**TASK INSTRUCTIONS:** Your response should be every line of the data, written out exactly.

++++++++++

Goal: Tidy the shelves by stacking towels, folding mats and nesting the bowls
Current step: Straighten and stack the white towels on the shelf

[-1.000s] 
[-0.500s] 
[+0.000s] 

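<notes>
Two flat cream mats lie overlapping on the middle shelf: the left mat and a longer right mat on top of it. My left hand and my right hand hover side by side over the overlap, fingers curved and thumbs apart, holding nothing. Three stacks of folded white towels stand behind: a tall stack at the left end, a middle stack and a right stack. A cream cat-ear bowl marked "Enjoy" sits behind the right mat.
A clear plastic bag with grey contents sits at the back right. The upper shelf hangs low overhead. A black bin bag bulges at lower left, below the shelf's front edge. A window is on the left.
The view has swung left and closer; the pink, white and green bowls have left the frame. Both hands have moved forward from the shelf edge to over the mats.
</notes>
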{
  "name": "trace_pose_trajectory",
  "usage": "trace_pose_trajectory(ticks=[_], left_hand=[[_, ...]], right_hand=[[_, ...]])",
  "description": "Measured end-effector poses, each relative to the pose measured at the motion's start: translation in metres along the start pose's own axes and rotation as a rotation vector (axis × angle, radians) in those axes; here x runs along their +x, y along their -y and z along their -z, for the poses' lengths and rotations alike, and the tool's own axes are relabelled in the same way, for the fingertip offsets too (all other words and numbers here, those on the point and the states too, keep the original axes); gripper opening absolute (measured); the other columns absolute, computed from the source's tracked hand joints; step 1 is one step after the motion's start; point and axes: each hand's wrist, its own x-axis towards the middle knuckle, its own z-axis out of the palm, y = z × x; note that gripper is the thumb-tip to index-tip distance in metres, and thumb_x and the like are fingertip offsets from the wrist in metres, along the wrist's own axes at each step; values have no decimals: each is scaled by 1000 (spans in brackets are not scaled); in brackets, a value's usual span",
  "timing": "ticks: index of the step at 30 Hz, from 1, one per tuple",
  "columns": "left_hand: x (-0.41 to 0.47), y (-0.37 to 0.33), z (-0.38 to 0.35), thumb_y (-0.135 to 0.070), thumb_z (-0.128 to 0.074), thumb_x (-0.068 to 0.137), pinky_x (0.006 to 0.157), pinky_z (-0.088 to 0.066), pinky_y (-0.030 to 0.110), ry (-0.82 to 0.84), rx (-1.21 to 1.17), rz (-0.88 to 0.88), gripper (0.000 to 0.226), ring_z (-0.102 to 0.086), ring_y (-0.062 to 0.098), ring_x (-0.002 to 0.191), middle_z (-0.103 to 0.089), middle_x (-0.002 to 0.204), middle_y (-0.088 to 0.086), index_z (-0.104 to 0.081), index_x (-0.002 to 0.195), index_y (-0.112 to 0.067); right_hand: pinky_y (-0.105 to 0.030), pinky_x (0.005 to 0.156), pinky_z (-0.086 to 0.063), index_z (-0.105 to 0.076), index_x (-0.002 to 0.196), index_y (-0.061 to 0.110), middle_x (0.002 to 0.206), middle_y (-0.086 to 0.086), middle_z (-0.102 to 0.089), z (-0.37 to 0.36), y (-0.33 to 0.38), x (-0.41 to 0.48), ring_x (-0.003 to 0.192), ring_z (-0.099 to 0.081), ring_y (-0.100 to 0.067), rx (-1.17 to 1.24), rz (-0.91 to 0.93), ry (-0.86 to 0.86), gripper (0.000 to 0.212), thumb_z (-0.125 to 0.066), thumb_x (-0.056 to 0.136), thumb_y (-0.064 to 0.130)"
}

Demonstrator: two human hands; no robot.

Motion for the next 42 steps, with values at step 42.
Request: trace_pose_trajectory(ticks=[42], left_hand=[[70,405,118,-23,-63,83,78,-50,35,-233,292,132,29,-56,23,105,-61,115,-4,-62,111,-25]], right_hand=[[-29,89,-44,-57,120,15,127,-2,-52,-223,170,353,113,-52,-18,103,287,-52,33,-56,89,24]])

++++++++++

**ANSWER SPACE:**
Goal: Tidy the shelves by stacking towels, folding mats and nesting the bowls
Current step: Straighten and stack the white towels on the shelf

[-1.000s] 
[-0.500s] 
[+0.000s] 

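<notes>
Two flat cream mats lie overlapping on the middle shelf: the left mat and a longer right mat on top of it. My left hand and my right hand hover side by side over the overlap, fingers curved and thumbs apart, holding nothing. Three stacks of folded white towels stand behind: a tall stack at the left end, a middle stack and a right stack. A cream cat-ear bowl marked "Enjoy" sits behind the right mat.
A clear plastic bag with grey contents sits at the back right. The upper shelf hangs low overhead. A black bin bag bulges at lower left, below the shelf's front edge. A window is on the left.
The view has swung left and closer; the pink, white and green bowls have left the frame. Both hands have moved forward from the shelf edge to over the mats.
</notes>
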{
  "name": "trace_pose_trajectory",
  "usage": "trace_pose_trajectory(ticks=[_], left_hand=[[_, ...]], right_hand=[[_, ...]])",
  "description": "Measured end-effector poses, each relative to the pose measured at the motion's start: translation in metres along the start pose's own axes and rotation as a rotation vector (axis × angle, radians) in those axes; here x runs along their +x, y along their -y and z along their -z, for the poses' lengths and rotations alike, and the tool's own axes are relabelled in the same way, for the fingertip offsets too (all other words and numbers here, those on the point and the states too, keep the original axes); gripper opening absolute (measured); the other columns absolute, computed from the source's tracked hand joints; step 1 is one step after the motion's start; point and axes: each hand's wrist, its own x-axis towards the middle knuckle, its own z-axis out of the palm, y = z × x; note that gripper is the thumb-tip to index-tip distance in metres, and thumb_x and the like are fingertip offsets from the wrist in metres, along the wrist's own axes at each step; values have no decimals: each is scaled by 1000 (spans in brackets are not scaled); in brackets, a value's usual span",
  "timing": "ticks: index of the step at 30 Hz, from 1, one per tuple",
  "columns": "left_hand: x (-0.41 to 0.47), y (-0.37 to 0.33), z (-0.38 to 0.35), thumb_y (-0.135 to 0.070), thumb_z (-0.128 to 0.074), thumb_x (-0.068 to 0.137), pinky_x (0.006 to 0.157), pinky_z (-0.088 to 0.066), pinky_y (-0.030 to 0.110), ry (-0.82 to 0.84), rx (-1.21 to 1.17), rz (-0.88 to 0.88), gripper (0.000 to 0.226), ring_z (-0.102 to 0.086), ring_y (-0.062 to 0.098), ring_x (-0.002 to 0.191), middle_z (-0.103 to 0.089), middle_x (-0.002 to 0.204), middle_y (-0.088 to 0.086), index_z (-0.104 to 0.081), index_x (-0.002 to 0.195), index_y (-0.112 to 0.067); right_hand: pinky_y (-0.105 to 0.030), pinky_x (0.005 to 0.156), pinky_z (-0.086 to 0.063), index_z (-0.105 to 0.076), index_x (-0.002 to 0.196), index_y (-0.061 to 0.110), middle_x (0.002 to 0.206), middle_y (-0.086 to 0.086), middle_z (-0.102 to 0.089), z (-0.37 to 0.36), y (-0.33 to 0.38), x (-0.41 to 0.48), ring_x (-0.003 to 0.192), ring_z (-0.099 to 0.081), ring_y (-0.100 to 0.067), rx (-1.17 to 1.24), rz (-0.91 to 0.93), ry (-0.86 to 0.86), gripper (0.000 to 0.212), thumb_z (-0.125 to 0.066), thumb_x (-0.056 to 0.136), thumb_y (-0.064 to 0.130)"
}

Demonstrator: two human hands; no robot.

Motion for the next 42 steps, with values at step 42.
Request: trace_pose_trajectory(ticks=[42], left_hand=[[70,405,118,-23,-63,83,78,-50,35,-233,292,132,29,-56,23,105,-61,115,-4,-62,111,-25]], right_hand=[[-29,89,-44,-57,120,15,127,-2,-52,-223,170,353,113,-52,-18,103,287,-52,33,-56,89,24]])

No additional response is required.